Unfortunately, such content has already generated millions of views. Donald Trump Jr. in September posted a video to Facebook calling for an “Army for Trump” to defend against alleged widespread election fraud efforts by the Democratic Party. (No evidence of any such effort exists, and while there are documented instances of election fraud in recent years, it is extremely rare.)

“We need every able-bodied man and woman to join Army for Trump's election security operation,” Trump Jr. says in the video, encouraging viewers to “enlist now.” Although that video very clearly breaks the new rules, however, it's not going anywhere.

“When we change our policies, we generally do not apply them retroactively,” Facebook executive Monika Bickert said. “Under the new policy, if that video were to be posted again, we would indeed be removing it.”

Concerns about a rise in violence leading up to the election are, sadly, not unfounded. Just this morning, for example, the FBI announced it had intercepted a plot by five Michigan men and one Delawarean to kidnap Michigan Gov. Gretchen Whitmer and “overthrow” the state government, which was in part coordinated on Facebook and other social media platforms.

Coordinated response

It seems clear that social media platforms, acting alone, cannot sufficiently address the threat of coordinated disinformation. Facebook today said as much when outlining a set of proposals for new regulation or legislation that would apply to both it and other social platforms.

“If malicious actors coordinate off our platforms, we may not identify that collaboration,” Facebook head of security policy Nathaniel Gleicher wrote. “If they run campaigns that rely on independent websites and target journalists and traditional media, we and other technology companies will be limited to taking action on the components of such campaigns we see on our platforms. We know malicious actors are in fact doing both of these things… There is a clear need for a strong collective response that imposes a higher cost on people behind influence operations in addition to making these deceptive campaigns less effective.”

Today, for example, Facebook said it removed 200 fake accounts that were tied to a marketing firm that worked on behalf of two US conservative political action groups, Turning Point USA and Inclusive Conservation Group. The marketing firm is now banned from Facebook, but clearly most of the coordination its employees did would have taken place using tools other than Facebook, and its networks of fake accounts and disinformation may still be active on other platforms.

“Regulations can be powerful tools in our collective response to these deceptive campaigns,” Facebook said, recommending seven key principles.
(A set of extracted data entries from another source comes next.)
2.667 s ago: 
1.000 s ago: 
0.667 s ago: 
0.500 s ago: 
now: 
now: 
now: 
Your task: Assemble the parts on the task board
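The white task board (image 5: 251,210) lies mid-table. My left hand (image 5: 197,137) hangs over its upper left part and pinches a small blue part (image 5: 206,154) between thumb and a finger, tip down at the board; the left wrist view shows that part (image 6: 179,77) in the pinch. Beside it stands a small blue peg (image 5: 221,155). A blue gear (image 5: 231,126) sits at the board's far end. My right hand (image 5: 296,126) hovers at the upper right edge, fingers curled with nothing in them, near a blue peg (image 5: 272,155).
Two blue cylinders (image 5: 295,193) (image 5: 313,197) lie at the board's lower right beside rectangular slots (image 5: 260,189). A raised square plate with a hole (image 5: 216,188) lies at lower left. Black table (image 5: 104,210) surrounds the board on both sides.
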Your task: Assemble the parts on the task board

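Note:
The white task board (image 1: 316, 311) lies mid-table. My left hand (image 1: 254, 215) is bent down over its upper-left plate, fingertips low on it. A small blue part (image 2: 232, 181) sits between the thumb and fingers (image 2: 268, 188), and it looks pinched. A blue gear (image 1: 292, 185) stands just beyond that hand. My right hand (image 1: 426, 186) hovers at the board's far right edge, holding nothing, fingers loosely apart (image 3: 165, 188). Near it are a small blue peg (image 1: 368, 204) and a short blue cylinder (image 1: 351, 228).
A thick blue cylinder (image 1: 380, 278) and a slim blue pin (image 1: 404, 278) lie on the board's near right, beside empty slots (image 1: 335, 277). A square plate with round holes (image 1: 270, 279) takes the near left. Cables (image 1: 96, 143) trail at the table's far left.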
Chief among them are transparency and collaboration: companies should agree to share threat signals across “platforms, civil society, and government, while protecting the privacy of innocent users who may be swept up in these campaigns,” Facebook suggested.

But Facebook also wants help from the law in the form of actual consequences for conducting certain kinds of influence operations. The company is asking regulators to “impose economic, diplomatic and/or criminal penalties” on the entities that organize these disinformation campaigns.